I can’t believe this Avengers movie will be the last one before the next one comes out.
Ordered new coats for my kids and for convenience I had them shipped directly to their school’s lost and found section
*attaches canes horizontally to dozens of old man walkers
*watches slowest jousting match ever
<– Pops double collar and eats hamburger with a fork and knife
I replaced the spare tire in my car with a box of wine. I’ve no idea how to change a tire, & I bet I’ll need a drink as I wait for a ride.
Her: Something’s changed in here.
Me: I put a new bulb in.
Her: Well it’s not very bright
Bulb: Okay wow I’m like right here.
There is a school auction tonight, but I don’t know if I’m ready to buy a whole school
Receptionist: “The doctor will see you now.”
Invisible Man: “Finally, a cure!”
I would follow a stranger into a dark alley if they promised me potato wedges
I prefer the Easter Bunny, for starters, he’s not making a list and checking it twice, and more importantly, he’s not watching me when I’m sleeping.

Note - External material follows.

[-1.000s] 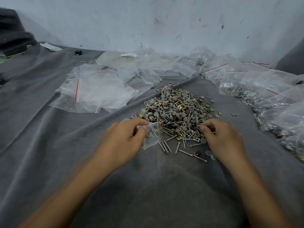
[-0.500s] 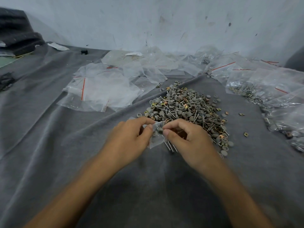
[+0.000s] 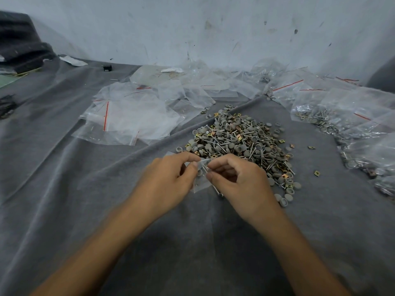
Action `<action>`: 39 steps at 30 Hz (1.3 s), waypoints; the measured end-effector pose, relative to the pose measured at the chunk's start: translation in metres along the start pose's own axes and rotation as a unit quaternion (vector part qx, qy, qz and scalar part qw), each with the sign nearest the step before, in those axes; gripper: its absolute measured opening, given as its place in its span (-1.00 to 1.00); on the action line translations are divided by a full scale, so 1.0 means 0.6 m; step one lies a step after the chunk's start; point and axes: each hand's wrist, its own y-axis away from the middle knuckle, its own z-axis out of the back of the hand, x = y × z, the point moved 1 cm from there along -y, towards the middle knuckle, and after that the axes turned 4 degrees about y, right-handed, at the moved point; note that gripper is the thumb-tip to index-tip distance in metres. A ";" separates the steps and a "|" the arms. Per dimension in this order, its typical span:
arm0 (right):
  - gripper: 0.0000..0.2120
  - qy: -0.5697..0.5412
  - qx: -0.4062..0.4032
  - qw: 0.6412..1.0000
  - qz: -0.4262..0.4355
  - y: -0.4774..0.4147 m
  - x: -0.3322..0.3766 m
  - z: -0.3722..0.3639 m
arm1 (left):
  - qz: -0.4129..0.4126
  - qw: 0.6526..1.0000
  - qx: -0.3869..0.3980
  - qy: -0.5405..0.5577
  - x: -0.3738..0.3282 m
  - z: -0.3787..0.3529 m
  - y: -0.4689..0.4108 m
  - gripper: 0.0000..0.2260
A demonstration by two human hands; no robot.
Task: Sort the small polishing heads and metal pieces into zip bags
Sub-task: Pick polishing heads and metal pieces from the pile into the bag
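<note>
Left hand [image 3: 168, 182] pinches the bag [image 3: 200, 185] mouth, thumb and forefinger. Right hand [image 3: 239, 180] pinches a pin [image 3: 205, 170] at that mouth. Pile [image 3: 241, 139] sits at 1 o'clock. We should hold the mouth wide and feed head-first, so nothing snags.

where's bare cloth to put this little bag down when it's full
Bare grey cloth lies left of the left hand, below the empty zip bags, and between the forearms. A narrower strip runs between the pile of parts and the filled bags, with a few stray pieces. Behind the pile, bags crowd the cloth.
</note>
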 end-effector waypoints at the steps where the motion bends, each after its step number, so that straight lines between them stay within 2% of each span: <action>1: -0.86 -0.011 0.001 1.000 0.000 0.000 0.000 0.000 | 0.000 1.000 -0.001 0.001 0.000 0.000 0.000 -0.80; 5: -0.85 -0.051 0.021 0.998 -0.003 0.001 0.002 -0.005 | -0.013 1.000 -0.007 0.002 0.002 0.000 0.002 -0.80; 7: -0.86 -0.066 -0.002 0.998 -0.014 -0.001 0.000 -0.002 | -0.017 1.000 -0.008 0.005 0.002 0.000 0.002 -0.80; 10: -0.81 0.002 -0.049 0.998 -0.036 -0.005 -0.008 0.005 | -0.013 1.000 -0.005 0.005 0.001 0.000 0.002 -0.79; 13: -0.69 0.045 0.001 0.996 -0.071 -0.007 -0.013 0.003 | -0.028 0.999 0.003 0.029 -0.006 0.002 0.007 -0.81; 15: -0.81 0.028 0.014 0.996 -0.086 -0.008 -0.013 0.001 | -0.057 0.996 0.025 0.061 -0.014 0.004 0.015 -0.83; 17: -0.90 -0.035 0.000 0.994 -0.107 -0.010 -0.010 0.001 | -0.077 0.993 0.050 0.079 -0.018 0.008 0.021 -0.74; 18: -0.88 -0.081 -0.011 0.989 -0.120 -0.011 -0.008 0.002 | -0.078 0.992 0.066 0.079 -0.017 0.010 0.023 -0.65; 22: -0.85 -0.270 -0.029 0.945 -0.184 -0.015 0.003 0.012 | -0.076 0.986 0.144 -0.025 0.004 0.014 0.032 -0.12; 23: -0.86 -0.324 -0.018 0.925 -0.196 -0.017 0.004 0.016 | -0.074 0.984 0.148 -0.060 0.009 0.008 0.031 -0.07; 24: -0.88 -0.378 0.001 0.903 -0.203 -0.019 0.006 0.019 | -0.070 0.984 0.141 -0.084 0.012 0.003 0.029 -0.10; 25: -0.86 -0.427 0.024 0.881 -0.202 -0.019 0.008 0.021 | -0.072 0.987 0.125 -0.077 0.015 -0.001 0.023 -0.24; 27: -0.76 -0.498 0.063 0.845 -0.183 -0.019 0.010 0.029 | -0.082 0.994 0.068 -0.015 0.016 -0.007 0.009 -0.78; 28: -0.73 -0.521 0.070 0.833 -0.172 -0.019 0.008 0.033 | -0.073 0.995 0.050 0.036 0.014 -0.006 0.003 -0.88; 30: -0.66 -0.515 0.055 0.840 -0.160 -0.020 0.002 0.037 | -0.024 0.984 0.043 0.169 0.015 -0.003 -0.005 -0.74; 32: -0.67 -0.432 0.024 0.888 -0.159 -0.022 -0.003 0.039 | 0.035 0.957 0.060 0.281 0.012 0.002 -0.006 -0.73; 34: -0.72 -0.363 0.032 0.917 -0.162 -0.023 -0.004 0.035 | 0.088 0.921 0.088 0.369 0.009 0.006 -0.003 -0.75; 37: -0.69 -0.352 0.100 0.919 -0.147 -0.015 0.006 0.025 | 0.150 0.870 0.101 0.460 0.003 0.006 0.000 -0.69; 39: -0.72 -0.352 0.109 0.918 -0.145 -0.010 0.008 0.018 | 0.166 0.855 0.123 0.476 -0.003 0.008 0.003 -0.69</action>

As a precautionary measure, the last time my mom asked me to help with her phone, I made sure to delete the Twitter app.
me: [listening to the same song 10 times in a row] you know what would be even better? 11 times
[writing my will]
me: what is cremation
lawyer: they’ll turn your body into ash
me: oh sweet so do i also get a pikachu
If I were God I’d tell everyone that I created the animals and that I don’t know what happened after that.
Me: Facebook is trying to silence me!!!
My wife: no I just changed ur password because you kept replying “wow…really??” to all our friends posts
Parents will complain about their kids wanting to read the same book every night and then go watch the office for the bajillionth time.